If I’m honest . . . I admit that when I have leftovers after a meal, I feel bad throwing them away because of all the starving children all around the world. So, I carefully store the extra casserole in the refrigerator and wait until it turns green and fuzzy and then I can feel a sense of accomplishment when I throw it away . . . because I have actually cleaned a little bit of the refrigerator!
If I’m honest . . . I confess that I have over 50 wine glasses. I love them. Some are crystal that a friend gave me, some are stemless, some are colorful, and some are filled with memories – including several that we carefully inscribed with Y2K. Here’s the thing – Kevin doesn’t drink wine. And as of a couple years ago, wine hurts my tummy, so I don’t either. Why do I keep them? Why do I still want to buy more when I see lovely ones? (I don’t buy them but I really want to). Maybe it is seeded in my dreams of hosting lovely parties every weekend . . . because that’s going to happen. I actually don’t know why I love them so much. (I am also working on a blog on Scarcity. But I don’t think wine glasses fall into that category. I really don’t think I am afraid I won’t have a wine glass to use).
If I’m honest . . . the truth is, when summer comes, I carefully pick my raspberries, blueberries and Marion berries from my garden. I gingerly wash them and bag them up for the freezer. It takes so much time to pick them and they are so colorful, delicious and wonderful that I only want to use them for extra special occasions. And the months roll on and then the next summer comes and there they are, in the freezer – all freezer-burnt, because I was waiting for some imaginary, extraordinarily special, worthy event to serve my berry gold. And so I have to throw them away. Tragic.

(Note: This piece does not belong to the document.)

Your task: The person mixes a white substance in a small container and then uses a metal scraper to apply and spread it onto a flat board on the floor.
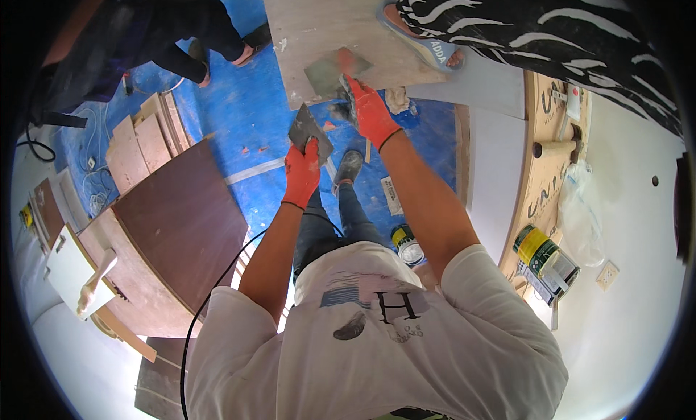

“Struggling with one’s own shadow self, facing interior conflicts and moral failures, undergoing rejection and abandonment, all daily humiliations, experiencing any kind of abuse or form of limitation, can be gateways into deeper consciousness and the flowering of the soul — if we allow them to be. These experiences give us a window into our naked nowness, because very real contradictions are always staring us in the face. Except for God, nothing is perfectly anything. Even as we set necessary and healthy boundaries, we are also invited to forgive what is, to weep over and accept our own interior poverty.” Richard Rohr Daily Meditations, 6/19/19
Let’s be honest. Being honest with ourselves is not as easy as one would think. It takes courage to be honest – especially with ourselves. Once I can “forgive what is, to weep over and accept my own interior poverty,” then I can forgive and accept you and your inconsistencies. You can only pass on to others what you have accepted in yourself first. It’s all those contradictions that we get so uncomfortable with. We want desperately to pretend they aren’t there – so I put the leftovers in the refrigerator . . . or I spend years over scheduling. What about being honest with my time? That’s been a long journey. I have years of over scheduling – packing in the days. As I ponder the source of cramming and abusing ‘time,’ I realize it is complex. But I think the source is deep; a place of fear. Maybe even scarcity. Digging deeper, for me, it’s about the fear of abandonment. I came out of childhood desperate to take care of my world, so I wouldn’t be abandoned.
How is that helpful? We don’t want to feel those hard feelings. It takes lots of time to ask the hard questions and root out the source. So we deceive ourselves and just manage the surface results of our coping strategies. I just need to find more cupboards to store my wine glasses. But the crazy thing is that when we dig down and sort through and ask the hard questions and choose to be honest about a certain interesting puzzling choice we continue to make, there is a healing and freedom that comes. You don’t even have to fix anything. Just look at it. That is enough. Looking is where the courage is. Just look. The exposure is enough.
The source of my time abuse is exposed. And my response is crucial. The little child you were, is still with you and holds a lot of the source of your grown up struggles. Little Brenda is still afraid of being abandon. Little you is still afraid of whatever the wounds of your childhood were. It’s all still inside us. Where else would it be? And so the invitation is to speak to ourselves with compassion and tenderness, because we are really speaking to a child that is afraid. All any of us want is to be seen and have our feelings and stories validated. Acknowledge the fear and then speak honestly to your heart with warmth, comfort, kindness and understanding. Don’t discount the feelings. They are real. A child’s feelings may seem unfounded to us, but they are based in something real from their perspective. That is true of the child within you as well.
The good news is that I am actually going to use my frozen berries this year. I hope I get to share a cobbler with some of you. I am determined to be honest with those leftovers – which will actually save me time too! My fear of abandonment is slowly experiencing healing as I choose to forgive the reality of my past wounds. And so I am freer to place margins throughout my days; margins of time sprinkled amongst my appointments and ‘to do’ lists, which gives me breath, hope, peace and a spaciousness that renews me. But I think I’m keeping all my wine glasses. I don’t know why. I just am.